Lunch was at the James Thompson Center next door where we experienced more of America's food culture at the fast food center! For lunch, I had Bourbon chicken from New Orleans Chicken and a roast beef sandwich from Arby's. With the size of the servings, it's no wonder why we all put on weight when visiting the U.S.
After our afternoon and evening activities, and since the sun was still out at 8 p.m., we visited Millennium Park. Completed in 2004, the park was Chicago's answer to open space since it was built on top of an area previously occupied by the Illinois Central rail yards and parking lots. This makes it the world's largest roof top garden at 9.9 hectares!

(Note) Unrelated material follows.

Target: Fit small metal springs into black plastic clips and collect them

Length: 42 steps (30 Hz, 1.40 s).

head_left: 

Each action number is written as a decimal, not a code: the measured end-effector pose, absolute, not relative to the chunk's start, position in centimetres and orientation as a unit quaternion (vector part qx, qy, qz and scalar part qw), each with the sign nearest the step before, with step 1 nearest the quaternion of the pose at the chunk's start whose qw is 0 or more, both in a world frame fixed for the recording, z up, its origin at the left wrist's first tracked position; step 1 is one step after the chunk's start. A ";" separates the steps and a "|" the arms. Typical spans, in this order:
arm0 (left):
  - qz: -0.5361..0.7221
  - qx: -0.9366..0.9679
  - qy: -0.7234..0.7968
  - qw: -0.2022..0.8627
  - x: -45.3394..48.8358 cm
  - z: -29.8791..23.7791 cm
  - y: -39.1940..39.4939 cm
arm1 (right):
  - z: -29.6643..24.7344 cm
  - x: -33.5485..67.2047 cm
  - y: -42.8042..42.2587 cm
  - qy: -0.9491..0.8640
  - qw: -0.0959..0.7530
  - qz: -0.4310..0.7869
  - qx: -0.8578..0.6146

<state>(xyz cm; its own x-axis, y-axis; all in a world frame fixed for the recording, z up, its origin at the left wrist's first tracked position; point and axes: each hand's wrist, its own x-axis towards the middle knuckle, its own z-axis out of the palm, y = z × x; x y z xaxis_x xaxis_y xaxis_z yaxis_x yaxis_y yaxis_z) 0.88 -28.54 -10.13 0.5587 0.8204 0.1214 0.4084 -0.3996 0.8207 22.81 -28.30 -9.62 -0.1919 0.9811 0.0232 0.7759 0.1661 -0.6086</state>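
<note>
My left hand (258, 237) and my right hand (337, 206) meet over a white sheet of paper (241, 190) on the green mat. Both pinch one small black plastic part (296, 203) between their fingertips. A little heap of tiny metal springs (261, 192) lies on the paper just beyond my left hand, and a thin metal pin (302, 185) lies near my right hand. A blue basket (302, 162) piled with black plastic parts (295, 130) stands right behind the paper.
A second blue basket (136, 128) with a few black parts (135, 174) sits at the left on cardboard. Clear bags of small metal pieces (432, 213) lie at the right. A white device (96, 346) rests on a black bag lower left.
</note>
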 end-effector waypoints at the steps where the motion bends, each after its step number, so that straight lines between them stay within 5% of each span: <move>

It has several major artistic elements. One of these is the Crown Fountain, an interactive public fountain composed of a black granite reflecting pool in between two glass brick towers with high-tech LED video screens behind each block. It's a very creative concept really. The towers project the faces of Chicagoans reflecting the cultural diversity of the city. But what is catchy about the fountain is that water spouts from the towers from the lips of the projected faces making it look like the faces are spitting out water, playing on the historical theme of gargoyles with water coming out of their mouths in fountains.
Then there's the large "bean" called the Cloud Gate. Made of stainless steel, it was inspired by liquid mercury and is one of the most popular sculptures in the United States. Finally, there's the Jay Pritzker Pavilion, a band shell designed by controversial but award-winning architect Frank Gehry. It's a popular venue for outdoor concerts.
And Chicago knows how to raise funds since most of the features of the park are from corporate donations! That's something Metro Manila should try emulating. I'm sick and tired of the ugly, tasteless and kitsch infrastructure the MMDA has been churning out lately. Aren't you?